To travellers, whitefella nomads, I am from where I live – that caravan over there

To whitefellas from Melbourne who see how I drink my coffee

I must be from Melbourne, I am not Melbourne

I am the road


One day wish to, hope to, dream, buy some of my grandfather’s country back

Pay the thieves for stolen goods

Theft is a crime, receiving stolen goods is a crime

Until one day

I am the road. 


Claire G. Coleman is a Wirlomin Noongar woman whose ancestral country is on the south coast of Western Australia. She has written two novels, Terra Nullius and The Old Lie.

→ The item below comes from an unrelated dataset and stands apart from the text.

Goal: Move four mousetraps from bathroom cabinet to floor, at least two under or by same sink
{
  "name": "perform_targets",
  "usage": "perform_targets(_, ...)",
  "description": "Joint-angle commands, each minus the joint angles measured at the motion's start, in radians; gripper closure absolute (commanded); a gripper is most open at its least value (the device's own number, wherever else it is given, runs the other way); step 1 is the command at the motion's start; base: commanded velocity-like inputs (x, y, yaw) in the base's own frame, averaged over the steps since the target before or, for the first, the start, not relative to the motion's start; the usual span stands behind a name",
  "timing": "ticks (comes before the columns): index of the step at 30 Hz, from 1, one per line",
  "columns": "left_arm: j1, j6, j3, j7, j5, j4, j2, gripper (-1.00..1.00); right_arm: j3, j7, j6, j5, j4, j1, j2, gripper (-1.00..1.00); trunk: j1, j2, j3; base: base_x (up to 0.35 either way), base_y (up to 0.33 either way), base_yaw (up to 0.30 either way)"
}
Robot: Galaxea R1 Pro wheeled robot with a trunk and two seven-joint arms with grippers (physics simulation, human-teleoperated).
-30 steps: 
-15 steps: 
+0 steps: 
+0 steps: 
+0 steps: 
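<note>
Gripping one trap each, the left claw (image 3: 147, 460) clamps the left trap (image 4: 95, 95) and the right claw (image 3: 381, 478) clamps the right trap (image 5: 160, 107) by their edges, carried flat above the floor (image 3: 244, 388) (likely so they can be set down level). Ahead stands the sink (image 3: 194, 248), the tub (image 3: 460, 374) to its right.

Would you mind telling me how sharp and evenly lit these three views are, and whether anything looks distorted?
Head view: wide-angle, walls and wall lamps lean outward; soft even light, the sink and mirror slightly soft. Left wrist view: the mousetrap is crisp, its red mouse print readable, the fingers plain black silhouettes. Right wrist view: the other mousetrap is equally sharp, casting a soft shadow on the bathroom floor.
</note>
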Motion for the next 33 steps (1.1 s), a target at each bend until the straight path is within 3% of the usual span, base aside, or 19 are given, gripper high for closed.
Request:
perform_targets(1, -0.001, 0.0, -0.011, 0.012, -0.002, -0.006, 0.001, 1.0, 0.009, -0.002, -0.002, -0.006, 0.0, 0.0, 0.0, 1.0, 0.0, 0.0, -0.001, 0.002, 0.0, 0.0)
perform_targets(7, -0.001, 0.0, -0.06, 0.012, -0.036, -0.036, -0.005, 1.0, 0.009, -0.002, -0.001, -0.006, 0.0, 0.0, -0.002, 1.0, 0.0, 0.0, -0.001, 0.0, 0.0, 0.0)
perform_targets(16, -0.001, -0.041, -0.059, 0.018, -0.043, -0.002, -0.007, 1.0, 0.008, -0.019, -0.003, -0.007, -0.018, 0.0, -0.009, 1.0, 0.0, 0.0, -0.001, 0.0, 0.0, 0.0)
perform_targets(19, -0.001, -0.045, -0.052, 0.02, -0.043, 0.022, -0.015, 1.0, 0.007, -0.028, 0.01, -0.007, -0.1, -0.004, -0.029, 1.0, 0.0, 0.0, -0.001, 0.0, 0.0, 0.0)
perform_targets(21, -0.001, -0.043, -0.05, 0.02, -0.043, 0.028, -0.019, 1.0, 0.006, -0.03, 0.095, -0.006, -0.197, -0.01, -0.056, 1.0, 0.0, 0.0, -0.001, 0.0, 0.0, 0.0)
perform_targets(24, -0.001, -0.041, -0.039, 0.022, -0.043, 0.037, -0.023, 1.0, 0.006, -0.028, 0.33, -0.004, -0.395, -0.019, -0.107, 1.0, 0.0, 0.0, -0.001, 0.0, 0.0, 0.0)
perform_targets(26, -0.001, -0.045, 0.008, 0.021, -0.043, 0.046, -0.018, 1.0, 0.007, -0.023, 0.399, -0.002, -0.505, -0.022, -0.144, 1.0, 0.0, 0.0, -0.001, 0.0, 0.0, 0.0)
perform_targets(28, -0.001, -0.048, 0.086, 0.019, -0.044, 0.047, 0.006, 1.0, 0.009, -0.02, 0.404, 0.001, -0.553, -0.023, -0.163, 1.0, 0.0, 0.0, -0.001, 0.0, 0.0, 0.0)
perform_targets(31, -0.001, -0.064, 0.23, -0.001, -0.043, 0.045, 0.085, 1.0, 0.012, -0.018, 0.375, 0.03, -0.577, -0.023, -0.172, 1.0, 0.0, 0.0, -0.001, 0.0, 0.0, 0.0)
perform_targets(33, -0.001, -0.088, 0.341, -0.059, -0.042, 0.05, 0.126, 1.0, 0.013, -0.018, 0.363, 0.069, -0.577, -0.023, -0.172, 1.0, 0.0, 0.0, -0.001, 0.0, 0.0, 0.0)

Jennifer @Holds Upon Happiness posts a lovely Poem for a Thursday each week. I enjoy sourcing poems from my recent reads to join in with her whenever I can.

4 comments:

  1. I think of Coleman, and Kim Scott, when I'm down that way. Sandhills bound by accacia scrub - look up Fitzgerald River National Park - country that is really marginal for wheat farming, just getting by on coastal showers. I don't know the history of land rights in that area, but "My Country, most it is empty, the whitefellas have no use for it/Except to keep it from us" makes you think, doesn't it.
    Bill H.

    ReplyDelete
    Replies
    1. It certainly does. It was the line that caught my attention too.

      Delete
    2. I hope you read That Wadjela Tongue too Bill, it was powerful -
      Words are weapons and those colonisers have disarmed me; they have stolen
      The language from my family; killed who still spoke it and
      Stilled the Country’s breath – that wants to pour
      From my tongue; They banned the speaking of language, made people
      Too scared to speak, frightened the breath from them. I cannot
      Speak the sacred words of country, I cannot speak to my love of
      My ancestors; the bones in the land, the land
      In my bones; in the language they understand.